‘1334, Mauna Loa’ 1911. Edward Sankey

© Sankey Family Photography Collection.

r Mauna Loa


Written by Peter Sandbach

Mauna Loa is one of two vessels listed in the Ulverston harbour record which are still afloat, the other is called Hearts of Oak. This is one of many photographs in the Sankey collection taken from on board a ship and I suspect this image may have been taken on a trip to the Isle of Man.

MAUNA LOA, was a luxury steam yacht commissioned by textile magnate Henry Calvert.
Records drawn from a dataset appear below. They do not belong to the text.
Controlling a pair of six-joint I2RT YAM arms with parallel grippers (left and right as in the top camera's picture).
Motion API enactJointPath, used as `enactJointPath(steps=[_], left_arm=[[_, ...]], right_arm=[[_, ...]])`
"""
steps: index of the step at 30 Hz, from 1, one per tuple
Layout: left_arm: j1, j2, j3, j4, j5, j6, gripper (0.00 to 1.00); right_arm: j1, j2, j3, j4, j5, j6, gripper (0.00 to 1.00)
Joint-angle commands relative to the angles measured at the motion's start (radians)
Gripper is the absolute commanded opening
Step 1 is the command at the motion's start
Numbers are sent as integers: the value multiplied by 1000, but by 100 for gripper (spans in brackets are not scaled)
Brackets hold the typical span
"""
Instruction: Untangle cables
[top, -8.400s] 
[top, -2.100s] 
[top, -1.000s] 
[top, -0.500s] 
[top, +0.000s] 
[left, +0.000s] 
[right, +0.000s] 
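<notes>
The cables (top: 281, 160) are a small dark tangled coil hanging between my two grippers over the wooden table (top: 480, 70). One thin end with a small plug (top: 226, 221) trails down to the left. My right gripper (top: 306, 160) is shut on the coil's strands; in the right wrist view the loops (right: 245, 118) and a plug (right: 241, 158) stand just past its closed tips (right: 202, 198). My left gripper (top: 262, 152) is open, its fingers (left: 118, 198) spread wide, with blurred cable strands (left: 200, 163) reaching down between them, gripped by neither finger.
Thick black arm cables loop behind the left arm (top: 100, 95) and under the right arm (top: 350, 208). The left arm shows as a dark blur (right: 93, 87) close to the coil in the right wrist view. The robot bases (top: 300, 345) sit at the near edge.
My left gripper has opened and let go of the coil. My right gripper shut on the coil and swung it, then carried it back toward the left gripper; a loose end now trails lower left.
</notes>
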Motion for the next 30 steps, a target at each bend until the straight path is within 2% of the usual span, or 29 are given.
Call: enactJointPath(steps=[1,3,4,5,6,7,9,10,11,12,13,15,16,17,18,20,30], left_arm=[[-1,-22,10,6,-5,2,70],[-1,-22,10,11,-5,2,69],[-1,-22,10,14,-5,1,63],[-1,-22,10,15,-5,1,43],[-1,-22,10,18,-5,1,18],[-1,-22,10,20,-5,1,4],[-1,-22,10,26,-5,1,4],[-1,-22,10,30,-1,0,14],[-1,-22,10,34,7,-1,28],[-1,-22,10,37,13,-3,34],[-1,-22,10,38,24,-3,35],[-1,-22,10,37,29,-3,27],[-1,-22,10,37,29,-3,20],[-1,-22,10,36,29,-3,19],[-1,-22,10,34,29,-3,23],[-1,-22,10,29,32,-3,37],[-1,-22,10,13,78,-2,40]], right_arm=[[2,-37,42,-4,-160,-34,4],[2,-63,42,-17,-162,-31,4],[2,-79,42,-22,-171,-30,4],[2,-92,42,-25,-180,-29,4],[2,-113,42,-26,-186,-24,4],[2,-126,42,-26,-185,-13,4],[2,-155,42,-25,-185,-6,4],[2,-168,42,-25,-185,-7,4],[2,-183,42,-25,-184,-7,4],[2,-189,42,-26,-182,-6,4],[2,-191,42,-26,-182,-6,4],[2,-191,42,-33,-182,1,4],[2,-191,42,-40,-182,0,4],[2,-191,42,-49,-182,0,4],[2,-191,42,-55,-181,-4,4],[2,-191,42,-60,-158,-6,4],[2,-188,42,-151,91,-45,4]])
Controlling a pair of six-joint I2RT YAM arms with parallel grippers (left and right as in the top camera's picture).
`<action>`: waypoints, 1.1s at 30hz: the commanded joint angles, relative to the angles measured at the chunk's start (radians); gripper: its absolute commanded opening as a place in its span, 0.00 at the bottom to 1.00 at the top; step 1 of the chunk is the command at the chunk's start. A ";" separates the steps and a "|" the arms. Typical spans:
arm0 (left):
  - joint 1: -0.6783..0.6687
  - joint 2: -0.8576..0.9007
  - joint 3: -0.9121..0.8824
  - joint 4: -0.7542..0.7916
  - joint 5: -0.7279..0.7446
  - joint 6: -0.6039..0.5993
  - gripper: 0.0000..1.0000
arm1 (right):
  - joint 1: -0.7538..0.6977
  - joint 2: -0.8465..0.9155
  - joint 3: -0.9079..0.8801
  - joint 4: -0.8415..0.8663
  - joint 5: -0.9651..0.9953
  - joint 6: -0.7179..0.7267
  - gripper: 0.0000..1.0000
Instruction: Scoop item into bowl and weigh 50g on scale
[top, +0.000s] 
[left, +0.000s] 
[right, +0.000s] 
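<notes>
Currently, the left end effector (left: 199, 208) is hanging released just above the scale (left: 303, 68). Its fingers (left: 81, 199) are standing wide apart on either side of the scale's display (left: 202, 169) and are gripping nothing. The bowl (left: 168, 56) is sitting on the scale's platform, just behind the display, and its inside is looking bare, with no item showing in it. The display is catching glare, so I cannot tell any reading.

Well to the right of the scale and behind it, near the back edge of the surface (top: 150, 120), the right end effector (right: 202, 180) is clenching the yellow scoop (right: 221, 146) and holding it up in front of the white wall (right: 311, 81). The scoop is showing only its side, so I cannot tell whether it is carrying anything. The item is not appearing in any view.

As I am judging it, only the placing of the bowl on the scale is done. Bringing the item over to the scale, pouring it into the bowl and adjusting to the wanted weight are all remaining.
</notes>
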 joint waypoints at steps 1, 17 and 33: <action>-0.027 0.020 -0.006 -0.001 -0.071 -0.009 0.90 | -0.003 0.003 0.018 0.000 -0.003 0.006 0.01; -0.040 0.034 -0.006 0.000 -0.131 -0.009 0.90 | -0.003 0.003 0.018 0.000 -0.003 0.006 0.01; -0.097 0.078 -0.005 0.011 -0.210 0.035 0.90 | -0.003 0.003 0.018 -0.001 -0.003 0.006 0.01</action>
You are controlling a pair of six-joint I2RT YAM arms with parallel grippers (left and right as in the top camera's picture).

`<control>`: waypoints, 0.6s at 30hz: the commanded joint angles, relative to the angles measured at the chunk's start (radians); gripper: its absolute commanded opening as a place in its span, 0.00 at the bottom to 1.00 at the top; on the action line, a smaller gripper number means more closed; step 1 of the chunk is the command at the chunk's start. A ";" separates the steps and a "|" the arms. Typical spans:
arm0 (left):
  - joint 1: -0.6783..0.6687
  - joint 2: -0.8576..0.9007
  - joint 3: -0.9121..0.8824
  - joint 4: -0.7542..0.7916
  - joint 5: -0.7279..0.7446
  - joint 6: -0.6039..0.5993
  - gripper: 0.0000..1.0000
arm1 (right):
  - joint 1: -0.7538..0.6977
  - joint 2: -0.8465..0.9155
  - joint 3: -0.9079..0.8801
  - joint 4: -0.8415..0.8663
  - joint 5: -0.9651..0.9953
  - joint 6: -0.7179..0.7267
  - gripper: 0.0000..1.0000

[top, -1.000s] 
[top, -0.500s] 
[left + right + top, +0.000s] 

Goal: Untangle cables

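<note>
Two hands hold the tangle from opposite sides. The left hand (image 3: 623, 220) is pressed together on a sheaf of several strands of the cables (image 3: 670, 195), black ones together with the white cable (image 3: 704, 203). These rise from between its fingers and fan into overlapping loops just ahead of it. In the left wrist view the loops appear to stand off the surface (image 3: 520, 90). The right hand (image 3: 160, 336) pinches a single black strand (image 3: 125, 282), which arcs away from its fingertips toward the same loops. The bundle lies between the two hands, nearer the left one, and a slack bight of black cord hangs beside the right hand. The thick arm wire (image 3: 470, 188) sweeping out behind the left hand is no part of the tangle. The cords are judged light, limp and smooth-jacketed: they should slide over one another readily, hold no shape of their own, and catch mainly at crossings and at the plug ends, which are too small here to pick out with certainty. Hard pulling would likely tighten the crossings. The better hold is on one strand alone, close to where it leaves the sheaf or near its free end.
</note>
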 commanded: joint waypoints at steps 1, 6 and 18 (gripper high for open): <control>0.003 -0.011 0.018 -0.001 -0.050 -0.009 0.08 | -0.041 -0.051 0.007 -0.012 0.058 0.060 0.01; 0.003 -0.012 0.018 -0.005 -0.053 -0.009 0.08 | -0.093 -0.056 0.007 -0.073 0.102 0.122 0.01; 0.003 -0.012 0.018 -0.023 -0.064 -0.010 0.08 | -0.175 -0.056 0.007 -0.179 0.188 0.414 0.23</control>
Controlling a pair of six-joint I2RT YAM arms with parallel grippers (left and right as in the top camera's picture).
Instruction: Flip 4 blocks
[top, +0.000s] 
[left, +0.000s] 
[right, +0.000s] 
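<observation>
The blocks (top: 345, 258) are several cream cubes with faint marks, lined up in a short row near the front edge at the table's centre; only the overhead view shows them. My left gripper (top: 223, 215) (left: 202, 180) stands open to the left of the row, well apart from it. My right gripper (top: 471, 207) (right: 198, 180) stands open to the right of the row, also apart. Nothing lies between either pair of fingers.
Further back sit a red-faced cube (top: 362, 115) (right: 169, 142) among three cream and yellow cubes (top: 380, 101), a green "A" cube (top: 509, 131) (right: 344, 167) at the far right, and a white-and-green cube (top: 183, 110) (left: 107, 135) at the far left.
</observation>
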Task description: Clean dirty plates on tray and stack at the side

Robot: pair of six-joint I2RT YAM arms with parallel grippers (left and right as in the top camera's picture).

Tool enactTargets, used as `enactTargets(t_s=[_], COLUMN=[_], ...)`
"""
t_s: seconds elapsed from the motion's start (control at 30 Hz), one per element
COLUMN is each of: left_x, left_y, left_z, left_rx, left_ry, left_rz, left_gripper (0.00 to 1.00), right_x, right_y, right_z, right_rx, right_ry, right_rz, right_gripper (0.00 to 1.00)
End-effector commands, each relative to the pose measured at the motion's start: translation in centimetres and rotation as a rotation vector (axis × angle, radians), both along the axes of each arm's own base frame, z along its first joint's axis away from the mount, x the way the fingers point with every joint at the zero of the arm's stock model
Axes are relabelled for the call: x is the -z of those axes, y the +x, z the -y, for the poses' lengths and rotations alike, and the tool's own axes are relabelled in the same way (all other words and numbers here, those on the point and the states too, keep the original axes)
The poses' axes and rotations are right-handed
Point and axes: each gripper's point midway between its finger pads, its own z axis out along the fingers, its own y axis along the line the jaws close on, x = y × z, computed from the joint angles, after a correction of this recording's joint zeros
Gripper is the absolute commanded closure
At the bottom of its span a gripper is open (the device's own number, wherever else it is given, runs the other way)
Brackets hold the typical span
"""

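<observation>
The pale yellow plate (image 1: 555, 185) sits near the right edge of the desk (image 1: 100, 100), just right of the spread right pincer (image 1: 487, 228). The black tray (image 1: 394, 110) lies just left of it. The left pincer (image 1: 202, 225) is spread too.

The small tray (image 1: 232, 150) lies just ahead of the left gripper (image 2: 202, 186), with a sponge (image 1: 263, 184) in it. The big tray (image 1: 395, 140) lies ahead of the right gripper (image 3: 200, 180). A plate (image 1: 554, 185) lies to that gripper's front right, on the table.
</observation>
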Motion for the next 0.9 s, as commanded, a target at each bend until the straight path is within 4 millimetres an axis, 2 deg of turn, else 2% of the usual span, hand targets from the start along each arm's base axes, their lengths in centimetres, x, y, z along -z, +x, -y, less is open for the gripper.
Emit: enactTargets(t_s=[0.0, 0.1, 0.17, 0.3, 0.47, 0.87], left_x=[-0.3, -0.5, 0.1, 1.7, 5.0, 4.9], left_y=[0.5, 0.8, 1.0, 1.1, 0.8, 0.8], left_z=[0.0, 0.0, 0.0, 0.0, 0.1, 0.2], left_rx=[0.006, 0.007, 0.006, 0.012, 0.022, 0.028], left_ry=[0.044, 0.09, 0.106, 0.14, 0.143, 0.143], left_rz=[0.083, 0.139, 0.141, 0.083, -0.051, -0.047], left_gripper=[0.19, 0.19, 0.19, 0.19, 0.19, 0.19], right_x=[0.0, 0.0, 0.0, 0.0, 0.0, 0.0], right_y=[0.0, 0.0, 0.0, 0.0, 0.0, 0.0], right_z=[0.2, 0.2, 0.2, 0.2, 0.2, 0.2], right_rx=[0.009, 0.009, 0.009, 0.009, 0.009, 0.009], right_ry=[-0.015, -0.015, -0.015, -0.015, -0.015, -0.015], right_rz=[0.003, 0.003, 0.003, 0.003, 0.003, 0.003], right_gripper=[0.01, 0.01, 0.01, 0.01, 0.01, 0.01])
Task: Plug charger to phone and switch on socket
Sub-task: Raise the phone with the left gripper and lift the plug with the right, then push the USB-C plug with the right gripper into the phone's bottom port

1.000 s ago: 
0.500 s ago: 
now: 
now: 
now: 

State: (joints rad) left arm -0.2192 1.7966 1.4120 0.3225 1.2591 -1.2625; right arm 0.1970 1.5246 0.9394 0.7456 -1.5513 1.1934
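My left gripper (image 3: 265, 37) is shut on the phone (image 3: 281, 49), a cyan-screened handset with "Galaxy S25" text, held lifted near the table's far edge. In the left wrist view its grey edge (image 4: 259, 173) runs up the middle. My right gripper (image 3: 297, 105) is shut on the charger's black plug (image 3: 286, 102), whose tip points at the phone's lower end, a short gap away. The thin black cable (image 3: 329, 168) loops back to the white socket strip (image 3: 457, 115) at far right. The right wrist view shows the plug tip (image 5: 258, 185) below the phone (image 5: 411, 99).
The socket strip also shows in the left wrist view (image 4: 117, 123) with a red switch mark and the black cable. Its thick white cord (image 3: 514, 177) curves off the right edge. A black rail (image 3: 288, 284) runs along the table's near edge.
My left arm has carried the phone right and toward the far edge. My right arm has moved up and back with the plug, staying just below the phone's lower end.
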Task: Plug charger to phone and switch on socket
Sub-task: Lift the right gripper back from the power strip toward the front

Built in 1907 by J. Armour and Sons of Fleetwood, she was named after the Hawaiian volcano which erupted in that year.

Mauna Loa was locked in to the Ulverston Canal on February 16th 1911 and out on February 20th.  She also visited in 1913 and 1915. At the start of the First World War Calvert offered her for service. His offer was accepted and she was chartered by the Navy for the sum of £2 7s 0d. per day. At first she was used to tow barges and was later used as a minesweeper in the English Channel and around the Irish Sea.

On her return from service she was in a very poor condition. Henry Calvert, the owner, had her fully restored to her former glory. Upon Henry Calvert’s death in 1922, MAUNA LOA was passed through a number of owners.  In 1931 she had a major refit at Southampton, which included replacing her steam engines for petrol. At the beginning of the Second World War she was converted into an ‘armed yacht’ with a machine gun mounted on the foredeck.

By the 1970s, she was operating in Gibraltar and Alicante, before moving to Palma. She gradually deteriorated under several owners and in 1984 she was badly damaged by a hurricane.

She is currently owned by the billionaire Duke of Westminster and currently resides in the western Mediterranean.